EXERCISE PROMPT: Output each record exactly as given. Leave out every picture.

RECORDS FOR THIS TASK:
==========
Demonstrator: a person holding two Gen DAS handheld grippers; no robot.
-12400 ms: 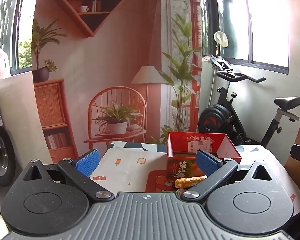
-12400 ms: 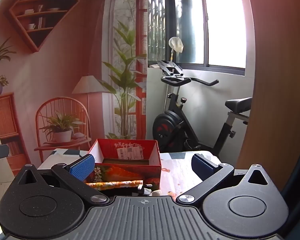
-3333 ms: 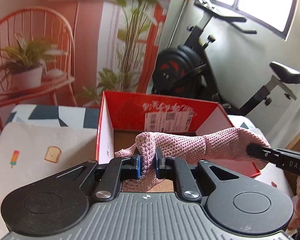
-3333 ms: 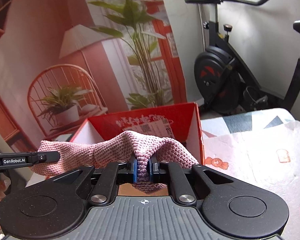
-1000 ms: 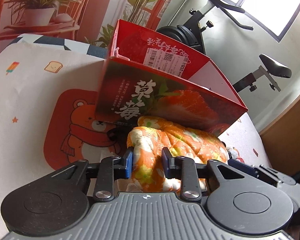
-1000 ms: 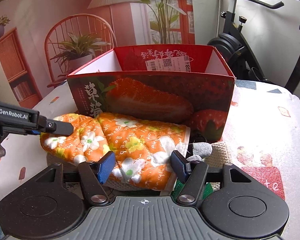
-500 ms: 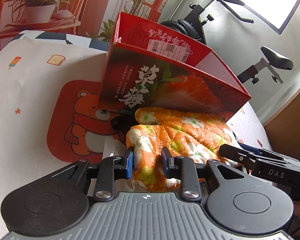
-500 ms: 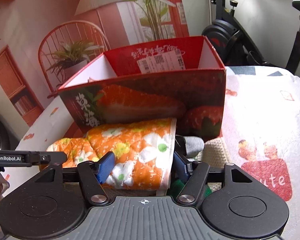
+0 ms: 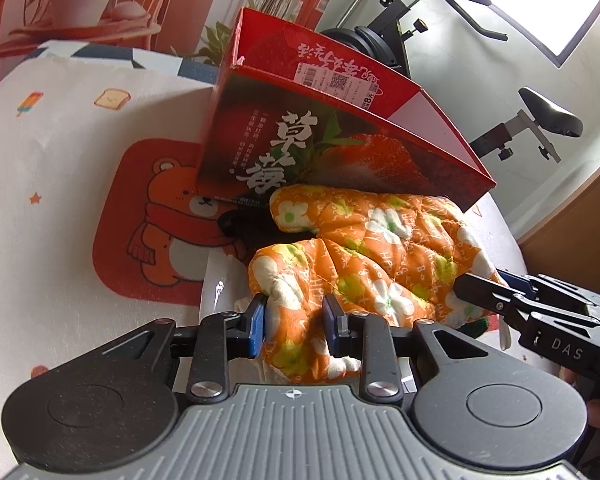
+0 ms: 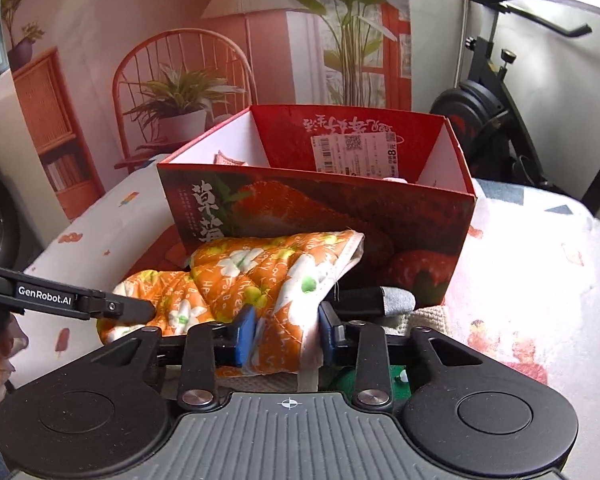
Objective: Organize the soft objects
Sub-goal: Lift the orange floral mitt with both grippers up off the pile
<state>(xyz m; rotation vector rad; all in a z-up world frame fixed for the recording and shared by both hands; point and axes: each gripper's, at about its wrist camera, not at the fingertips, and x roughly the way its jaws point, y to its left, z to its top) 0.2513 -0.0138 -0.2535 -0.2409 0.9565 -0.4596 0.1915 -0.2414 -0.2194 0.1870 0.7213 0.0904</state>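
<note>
Both-handed, left gripper (image 9: 294,326) clamping oven mitt (image 9: 372,256), right gripper (image 10: 286,334) closing on it

Big white "草莓" on front wall of red strawberry box (image 9: 340,152). White barcode/QR sticker (image 10: 356,152) on inner back wall, only "8" legible; upside-down white script beside it unreadable. "DAS" on right gripper (image 9: 496,292) seen from left view. "GenRobot.AI" on left gripper (image 10: 140,310) arm in right view. Orange floral mitt (image 9: 380,256) has tiny letters, unreadable.
</note>
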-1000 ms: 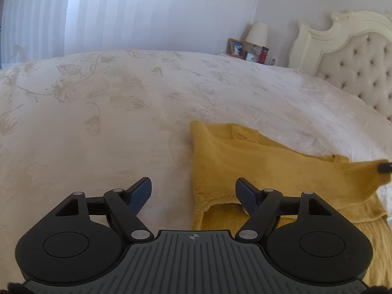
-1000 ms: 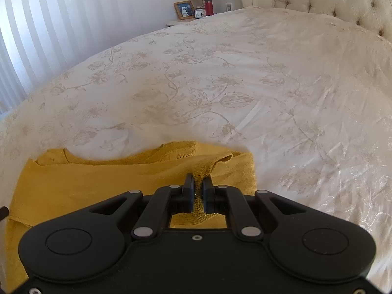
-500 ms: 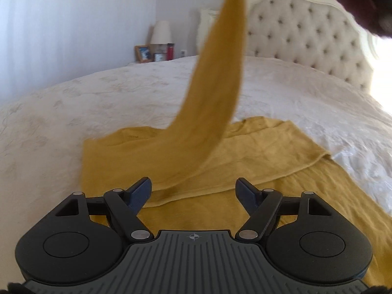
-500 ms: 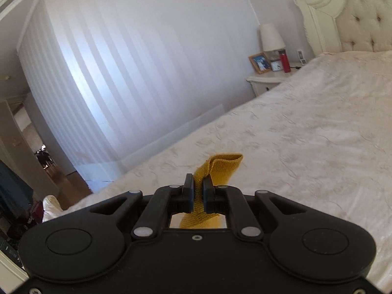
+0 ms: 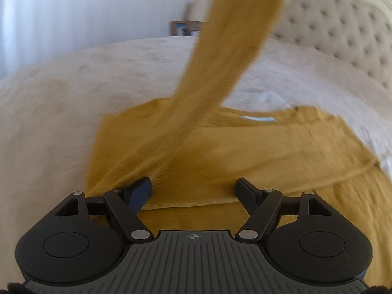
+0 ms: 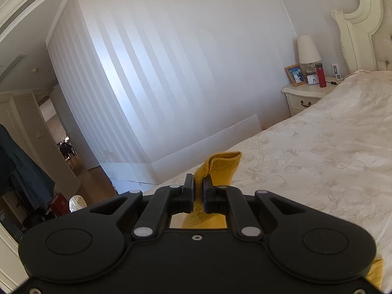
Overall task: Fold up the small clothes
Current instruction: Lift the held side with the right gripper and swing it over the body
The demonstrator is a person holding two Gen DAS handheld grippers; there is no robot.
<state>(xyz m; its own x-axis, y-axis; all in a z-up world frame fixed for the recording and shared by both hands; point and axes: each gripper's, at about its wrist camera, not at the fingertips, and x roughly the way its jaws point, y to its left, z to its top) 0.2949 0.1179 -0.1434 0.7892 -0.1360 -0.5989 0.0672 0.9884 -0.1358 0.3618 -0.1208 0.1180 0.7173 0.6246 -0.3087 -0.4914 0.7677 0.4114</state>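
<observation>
While the mustard sweater (image 5: 257, 152) lies spread across the cream floral bedspread (image 5: 61, 112), its sleeve (image 5: 235, 49) rises in a long strip toward the upper edge of the left view. The right tool (image 6: 198, 191) is pressed together, pinching the knitted cuff (image 6: 223, 164) above the bed. The left tool (image 5: 193, 191) hangs low over the garment's body, spread wide, with nothing gripped between its blue-padded fingers (image 5: 139, 191). A nightstand (image 6: 303, 95) stands beside the tufted headboard (image 5: 343, 39).
</observation>
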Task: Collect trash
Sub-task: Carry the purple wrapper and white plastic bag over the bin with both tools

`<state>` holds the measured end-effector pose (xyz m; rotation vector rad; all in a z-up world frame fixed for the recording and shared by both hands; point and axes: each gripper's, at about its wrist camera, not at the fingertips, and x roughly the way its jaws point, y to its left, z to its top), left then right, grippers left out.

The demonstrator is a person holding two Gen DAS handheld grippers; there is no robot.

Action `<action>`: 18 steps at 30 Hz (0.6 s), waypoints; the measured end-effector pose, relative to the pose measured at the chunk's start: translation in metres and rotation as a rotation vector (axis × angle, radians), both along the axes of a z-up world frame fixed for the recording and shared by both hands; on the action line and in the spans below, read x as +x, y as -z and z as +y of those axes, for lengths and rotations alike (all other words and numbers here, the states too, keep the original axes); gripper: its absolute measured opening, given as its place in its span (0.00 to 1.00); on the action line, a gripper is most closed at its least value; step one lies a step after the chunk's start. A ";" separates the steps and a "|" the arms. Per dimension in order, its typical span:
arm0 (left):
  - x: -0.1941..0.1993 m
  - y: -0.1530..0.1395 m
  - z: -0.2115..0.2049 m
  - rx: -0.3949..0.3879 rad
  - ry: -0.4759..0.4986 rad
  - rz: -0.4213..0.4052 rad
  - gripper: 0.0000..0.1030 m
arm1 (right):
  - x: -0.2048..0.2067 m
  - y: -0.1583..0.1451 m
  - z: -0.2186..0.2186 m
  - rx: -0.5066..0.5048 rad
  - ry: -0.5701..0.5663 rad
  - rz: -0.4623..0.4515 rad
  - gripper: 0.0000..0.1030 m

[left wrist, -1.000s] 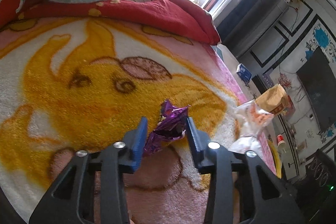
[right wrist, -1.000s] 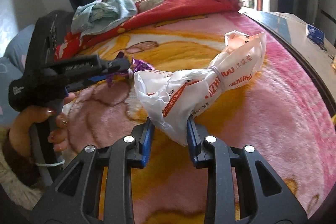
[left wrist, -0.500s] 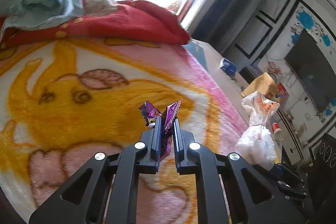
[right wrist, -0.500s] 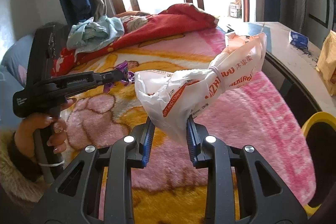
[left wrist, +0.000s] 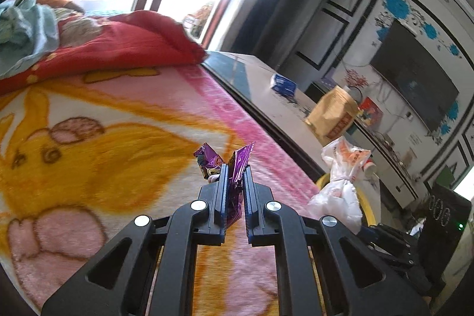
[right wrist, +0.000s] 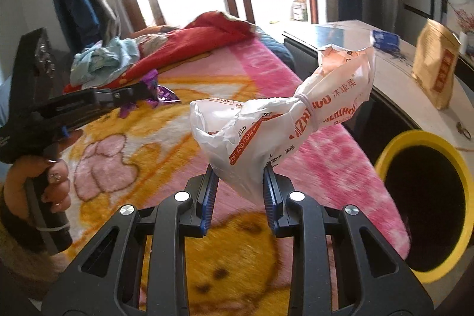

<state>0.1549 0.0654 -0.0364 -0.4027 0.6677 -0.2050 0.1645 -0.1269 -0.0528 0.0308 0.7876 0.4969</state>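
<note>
My left gripper (left wrist: 235, 168) is shut on a crumpled purple foil wrapper (left wrist: 237, 162) and holds it in the air above the pink and yellow blanket (left wrist: 89, 132). The wrapper (right wrist: 161, 92) and left gripper (right wrist: 142, 91) also show in the right wrist view, at the left. My right gripper (right wrist: 238, 171) is shut on a white plastic bag with orange print (right wrist: 281, 114), tied with a band, held above the bed's right edge. A yellow-rimmed bin (right wrist: 426, 197) with a dark inside stands on the floor to the right of the bed. The bag also shows in the left wrist view (left wrist: 343, 176).
A red quilt (right wrist: 207, 40) and light blue cloth (right wrist: 103, 58) lie at the bed's far end. A long white counter (left wrist: 284, 108) beside the bed bears a tan paper bag (right wrist: 438, 67) and a blue packet (left wrist: 283, 83). A TV (left wrist: 414, 79) hangs on the wall.
My left gripper shut on the purple wrapper and lifted it off the blanket. Both grippers moved right towards the bed's edge; the yellow bin came into the right wrist view.
</note>
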 end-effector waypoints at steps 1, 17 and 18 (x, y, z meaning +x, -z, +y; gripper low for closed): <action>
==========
RESULT BELOW:
Demonstrator: a person holding two Gen DAS handheld grippers; no robot.
-12400 ms: 
-12400 ms: 
-3333 ms: 
-3333 ms: 
-1000 ms: 
-1000 ms: 
-500 ms: 
-500 ms: 
+0 ms: 
+0 ms: 
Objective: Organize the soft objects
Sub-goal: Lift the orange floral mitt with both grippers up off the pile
<state>(xyz m; rotation vector rad; all in a z-up world frame fixed for the recording and shared by both hands; point and axes: each gripper's, at about its wrist camera, not at the fingertips, and x roughly the way its jaws point, y to its left, z to its top) 0.2513 -0.0138 -0.2535 -0.2409 0.9565 -0.4596 0.1915 -0.2414 -0.2194 0.1870 0.7213 0.0904</state>
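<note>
Both-handed, left gripper (image 9: 294,326) clamping oven mitt (image 9: 372,256), right gripper (image 10: 286,334) closing on it

Big white "草莓" on front wall of red strawberry box (image 9: 340,152). White barcode/QR sticker (image 10: 356,152) on inner back wall, only "8" legible; upside-down white script beside it unreadable. "DAS" on right gripper (image 9: 496,292) seen from left view. "GenRobot.AI" on left gripper (image 10: 140,310) arm in right view. Orange floral mitt (image 9: 380,256) has tiny letters, unreadable.
</note>
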-1000 ms: 
-1000 ms: 
-500 ms: 
-500 ms: 
+0 ms: 
+0 ms: 
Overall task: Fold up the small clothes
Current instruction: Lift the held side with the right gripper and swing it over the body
The demonstrator is a person holding two Gen DAS handheld grippers; there is no robot.
<state>(xyz m; its own x-axis, y-axis; all in a z-up world frame fixed for the recording and shared by both hands; point and axes: each gripper's, at about its wrist camera, not at the fingertips, and x roughly the way its jaws point, y to its left, z to its top) 0.2949 0.1179 -0.1434 0.7892 -0.1360 -0.5989 0.0672 0.9884 -0.1358 0.3618 -0.1208 0.1180 0.7173 0.6246 -0.3087 -0.4914 0.7677 0.4114</state>
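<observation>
While the mustard sweater (image 5: 257, 152) lies spread across the cream floral bedspread (image 5: 61, 112), its sleeve (image 5: 235, 49) rises in a long strip toward the upper edge of the left view. The right tool (image 6: 198, 191) is pressed together, pinching the knitted cuff (image 6: 223, 164) above the bed. The left tool (image 5: 193, 191) hangs low over the garment's body, spread wide, with nothing gripped between its blue-padded fingers (image 5: 139, 191). A nightstand (image 6: 303, 95) stands beside the tufted headboard (image 5: 343, 39).
</observation>
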Task: Collect trash
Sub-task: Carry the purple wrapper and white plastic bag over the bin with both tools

`<state>` holds the measured end-effector pose (xyz m; rotation vector rad; all in a z-up world frame fixed for the recording and shared by both hands; point and axes: each gripper's, at about its wrist camera, not at the fingertips, and x roughly the way its jaws point, y to its left, z to its top), left then right, grippers left out.

The demonstrator is a person holding two Gen DAS handheld grippers; there is no robot.

Action `<action>`: 18 steps at 30 Hz (0.6 s), waypoints; the measured end-effector pose, relative to the pose measured at the chunk's start: translation in metres and rotation as a rotation vector (axis × angle, radians), both along the axes of a z-up world frame fixed for the recording and shared by both hands; on the action line and in the spans below, read x as +x, y as -z and z as +y of those axes, for lengths and rotations alike (all other words and numbers here, the states too, keep the original axes); gripper: its absolute measured opening, given as its place in its span (0.00 to 1.00); on the action line, a gripper is most closed at its least value; step one lies a step after the chunk's start. A ";" separates the steps and a "|" the arms. Per dimension in order, its typical span:
arm0 (left):
  - x: -0.1941..0.1993 m
  - y: -0.1530..0.1395 m
  - z: -0.2115..0.2049 m
  - rx: -0.3949..0.3879 rad
  - ry: -0.4759..0.4986 rad
  - rz: -0.4213..0.4052 rad
  - gripper: 0.0000..0.1030 m
arm1 (right):
  - x: -0.2048..0.2067 m
  - y: -0.1583..0.1451 m
  - z: -0.2186..0.2186 m
  - rx: -0.5066..0.5048 rad
  - ry: -0.5701..0.5663 rad
  - rz: -0.4623..0.4515 rad
  - gripper: 0.0000..0.1030 m

[left wrist, -1.000s] 
[right wrist, -1.000s] 
[left wrist, -0.500s] 
[right wrist, -0.500s] 
[left wrist, +0.000s] 
[right wrist, +0.000s] 

<state>0.1549 0.0654 -0.0364 -0.4027 0.6677 -0.2050 0.1645 -0.1269 -0.0528 0.0308 0.7876 0.4969</state>
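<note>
My left gripper (left wrist: 235, 168) is shut on a crumpled purple foil wrapper (left wrist: 237, 162) and holds it in the air above the pink and yellow blanket (left wrist: 89, 132). The wrapper (right wrist: 161, 92) and left gripper (right wrist: 142, 91) also show in the right wrist view, at the left. My right gripper (right wrist: 238, 171) is shut on a white plastic bag with orange print (right wrist: 281, 114), tied with a band, held above the bed's right edge. A yellow-rimmed bin (right wrist: 426, 197) with a dark inside stands on the floor to the right of the bed. The bag also shows in the left wrist view (left wrist: 343, 176).
A red quilt (right wrist: 207, 40) and light blue cloth (right wrist: 103, 58) lie at the bed's far end. A long white counter (left wrist: 284, 108) beside the bed bears a tan paper bag (right wrist: 438, 67) and a blue packet (left wrist: 283, 83). A TV (left wrist: 414, 79) hangs on the wall.
My left gripper shut on the purple wrapper and lifted it off the blanket. Both grippers moved right towards the bed's edge; the yellow bin came into the right wrist view.
</note>
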 end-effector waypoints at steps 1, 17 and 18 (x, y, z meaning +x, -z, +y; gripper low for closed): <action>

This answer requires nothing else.